Find how many lines in this data contain the string "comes". Respond with only that number.

Start of Information

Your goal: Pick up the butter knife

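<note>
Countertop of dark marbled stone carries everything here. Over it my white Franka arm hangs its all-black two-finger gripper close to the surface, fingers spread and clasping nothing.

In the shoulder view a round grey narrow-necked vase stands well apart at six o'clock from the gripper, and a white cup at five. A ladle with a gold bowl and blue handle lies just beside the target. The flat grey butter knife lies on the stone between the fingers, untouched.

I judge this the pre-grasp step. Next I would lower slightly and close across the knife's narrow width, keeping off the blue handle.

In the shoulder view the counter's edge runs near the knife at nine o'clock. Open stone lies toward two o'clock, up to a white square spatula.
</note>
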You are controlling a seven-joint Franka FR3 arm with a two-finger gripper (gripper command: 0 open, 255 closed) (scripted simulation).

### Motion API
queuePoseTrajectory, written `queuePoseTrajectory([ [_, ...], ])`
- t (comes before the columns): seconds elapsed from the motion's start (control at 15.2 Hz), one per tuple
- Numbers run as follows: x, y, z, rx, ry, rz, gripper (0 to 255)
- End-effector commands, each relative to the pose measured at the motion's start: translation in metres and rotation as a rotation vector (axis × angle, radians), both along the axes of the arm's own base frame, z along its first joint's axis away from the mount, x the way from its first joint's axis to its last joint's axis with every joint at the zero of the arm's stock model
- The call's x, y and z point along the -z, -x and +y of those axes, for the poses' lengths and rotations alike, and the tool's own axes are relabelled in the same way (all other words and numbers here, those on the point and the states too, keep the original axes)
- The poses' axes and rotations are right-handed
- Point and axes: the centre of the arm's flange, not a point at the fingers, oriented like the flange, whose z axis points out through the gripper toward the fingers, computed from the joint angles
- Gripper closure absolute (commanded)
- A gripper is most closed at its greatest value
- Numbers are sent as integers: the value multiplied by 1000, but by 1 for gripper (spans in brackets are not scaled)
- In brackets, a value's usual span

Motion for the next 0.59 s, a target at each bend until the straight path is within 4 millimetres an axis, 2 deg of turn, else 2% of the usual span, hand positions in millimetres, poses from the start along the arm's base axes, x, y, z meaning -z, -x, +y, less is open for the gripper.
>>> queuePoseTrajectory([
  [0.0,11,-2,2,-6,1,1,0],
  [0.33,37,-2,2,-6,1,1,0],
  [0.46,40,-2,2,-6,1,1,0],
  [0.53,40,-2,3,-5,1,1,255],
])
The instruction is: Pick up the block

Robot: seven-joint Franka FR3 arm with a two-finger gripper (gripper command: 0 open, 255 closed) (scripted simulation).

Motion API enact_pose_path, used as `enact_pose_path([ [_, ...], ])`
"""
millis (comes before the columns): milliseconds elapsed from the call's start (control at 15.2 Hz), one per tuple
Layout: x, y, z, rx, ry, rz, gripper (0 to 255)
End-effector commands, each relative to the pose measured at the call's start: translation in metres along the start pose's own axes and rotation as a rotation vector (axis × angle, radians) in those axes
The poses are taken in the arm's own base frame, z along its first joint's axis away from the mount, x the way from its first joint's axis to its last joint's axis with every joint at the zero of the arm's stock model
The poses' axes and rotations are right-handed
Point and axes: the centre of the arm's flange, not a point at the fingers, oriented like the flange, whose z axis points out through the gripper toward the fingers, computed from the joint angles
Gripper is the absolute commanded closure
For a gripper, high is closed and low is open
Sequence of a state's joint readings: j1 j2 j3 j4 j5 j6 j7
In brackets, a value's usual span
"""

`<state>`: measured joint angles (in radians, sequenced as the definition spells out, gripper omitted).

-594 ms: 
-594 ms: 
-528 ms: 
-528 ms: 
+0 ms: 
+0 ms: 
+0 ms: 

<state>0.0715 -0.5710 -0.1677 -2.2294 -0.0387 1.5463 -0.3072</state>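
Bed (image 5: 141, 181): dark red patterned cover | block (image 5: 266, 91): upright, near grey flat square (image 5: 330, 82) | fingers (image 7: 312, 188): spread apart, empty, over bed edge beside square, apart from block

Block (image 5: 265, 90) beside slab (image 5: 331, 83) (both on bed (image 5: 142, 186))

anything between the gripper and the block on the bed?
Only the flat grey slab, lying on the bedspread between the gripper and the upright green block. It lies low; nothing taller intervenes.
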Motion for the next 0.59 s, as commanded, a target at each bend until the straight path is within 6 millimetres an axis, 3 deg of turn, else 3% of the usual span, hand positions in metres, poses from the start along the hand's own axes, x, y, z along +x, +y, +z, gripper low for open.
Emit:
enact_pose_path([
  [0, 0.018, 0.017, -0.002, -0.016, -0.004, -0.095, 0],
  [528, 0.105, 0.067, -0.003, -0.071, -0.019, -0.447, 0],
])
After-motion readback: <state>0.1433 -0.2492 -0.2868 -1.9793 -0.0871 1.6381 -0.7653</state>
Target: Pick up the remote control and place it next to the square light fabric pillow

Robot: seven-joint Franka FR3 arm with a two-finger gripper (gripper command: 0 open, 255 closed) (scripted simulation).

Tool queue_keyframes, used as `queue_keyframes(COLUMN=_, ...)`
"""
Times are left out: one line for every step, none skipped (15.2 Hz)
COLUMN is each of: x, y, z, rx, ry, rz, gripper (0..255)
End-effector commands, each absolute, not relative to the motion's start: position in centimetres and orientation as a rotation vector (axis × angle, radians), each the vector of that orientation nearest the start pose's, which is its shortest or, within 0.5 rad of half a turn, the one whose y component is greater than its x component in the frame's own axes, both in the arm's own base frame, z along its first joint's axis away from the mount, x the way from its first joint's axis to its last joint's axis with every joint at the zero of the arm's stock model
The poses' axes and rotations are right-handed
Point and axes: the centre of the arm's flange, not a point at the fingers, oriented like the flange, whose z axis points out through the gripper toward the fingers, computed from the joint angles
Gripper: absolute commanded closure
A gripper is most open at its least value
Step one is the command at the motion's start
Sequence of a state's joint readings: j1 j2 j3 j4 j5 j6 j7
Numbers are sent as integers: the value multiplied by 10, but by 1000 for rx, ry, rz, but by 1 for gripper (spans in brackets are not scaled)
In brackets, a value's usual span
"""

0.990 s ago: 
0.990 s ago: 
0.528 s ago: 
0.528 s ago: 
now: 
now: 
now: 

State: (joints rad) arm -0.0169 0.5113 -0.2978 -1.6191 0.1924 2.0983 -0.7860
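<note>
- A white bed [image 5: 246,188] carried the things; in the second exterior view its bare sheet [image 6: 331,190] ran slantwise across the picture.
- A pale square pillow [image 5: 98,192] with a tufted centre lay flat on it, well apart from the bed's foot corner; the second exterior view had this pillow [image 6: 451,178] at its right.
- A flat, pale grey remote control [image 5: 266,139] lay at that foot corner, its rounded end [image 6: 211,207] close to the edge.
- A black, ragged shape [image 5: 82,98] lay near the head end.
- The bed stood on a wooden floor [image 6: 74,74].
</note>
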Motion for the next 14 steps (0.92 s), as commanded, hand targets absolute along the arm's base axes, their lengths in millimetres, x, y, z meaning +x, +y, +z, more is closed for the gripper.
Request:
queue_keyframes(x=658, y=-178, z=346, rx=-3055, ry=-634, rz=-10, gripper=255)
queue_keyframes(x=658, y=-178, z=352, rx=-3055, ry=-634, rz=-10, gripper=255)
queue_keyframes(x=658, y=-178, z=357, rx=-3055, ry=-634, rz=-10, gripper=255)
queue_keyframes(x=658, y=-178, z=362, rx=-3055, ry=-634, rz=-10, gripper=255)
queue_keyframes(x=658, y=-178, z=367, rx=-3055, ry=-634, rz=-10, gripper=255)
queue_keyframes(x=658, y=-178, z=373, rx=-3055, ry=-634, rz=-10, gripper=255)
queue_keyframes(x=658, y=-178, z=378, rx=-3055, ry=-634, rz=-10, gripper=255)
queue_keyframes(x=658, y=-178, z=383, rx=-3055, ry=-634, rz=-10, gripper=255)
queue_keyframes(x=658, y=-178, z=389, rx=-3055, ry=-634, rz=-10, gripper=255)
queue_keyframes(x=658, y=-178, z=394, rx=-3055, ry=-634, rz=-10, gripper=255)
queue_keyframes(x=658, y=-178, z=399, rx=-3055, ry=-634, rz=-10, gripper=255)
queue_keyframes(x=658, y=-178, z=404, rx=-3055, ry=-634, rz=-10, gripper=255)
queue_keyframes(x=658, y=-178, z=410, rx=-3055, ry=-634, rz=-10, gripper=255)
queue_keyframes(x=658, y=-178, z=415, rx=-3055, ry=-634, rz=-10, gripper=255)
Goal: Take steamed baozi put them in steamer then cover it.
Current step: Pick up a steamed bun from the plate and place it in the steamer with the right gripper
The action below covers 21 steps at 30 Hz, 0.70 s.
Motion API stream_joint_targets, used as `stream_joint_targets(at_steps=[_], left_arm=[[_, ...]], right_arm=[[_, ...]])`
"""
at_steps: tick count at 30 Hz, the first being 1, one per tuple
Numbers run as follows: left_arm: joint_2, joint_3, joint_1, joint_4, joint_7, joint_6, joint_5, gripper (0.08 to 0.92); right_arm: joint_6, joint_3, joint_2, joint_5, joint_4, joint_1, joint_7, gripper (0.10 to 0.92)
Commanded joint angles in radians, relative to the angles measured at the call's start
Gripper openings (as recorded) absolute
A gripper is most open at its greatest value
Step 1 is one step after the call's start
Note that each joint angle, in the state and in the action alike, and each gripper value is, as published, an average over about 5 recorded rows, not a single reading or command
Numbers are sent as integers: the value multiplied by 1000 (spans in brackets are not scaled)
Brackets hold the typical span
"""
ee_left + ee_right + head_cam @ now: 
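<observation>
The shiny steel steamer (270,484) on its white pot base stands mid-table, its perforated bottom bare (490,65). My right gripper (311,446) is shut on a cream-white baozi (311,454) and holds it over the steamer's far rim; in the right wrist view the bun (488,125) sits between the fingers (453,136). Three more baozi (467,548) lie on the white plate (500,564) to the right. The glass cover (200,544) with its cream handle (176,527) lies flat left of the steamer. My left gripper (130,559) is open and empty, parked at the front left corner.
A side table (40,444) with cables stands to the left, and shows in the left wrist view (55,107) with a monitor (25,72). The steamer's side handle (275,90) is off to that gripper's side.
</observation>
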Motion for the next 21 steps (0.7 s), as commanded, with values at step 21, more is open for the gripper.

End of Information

Answer box: 2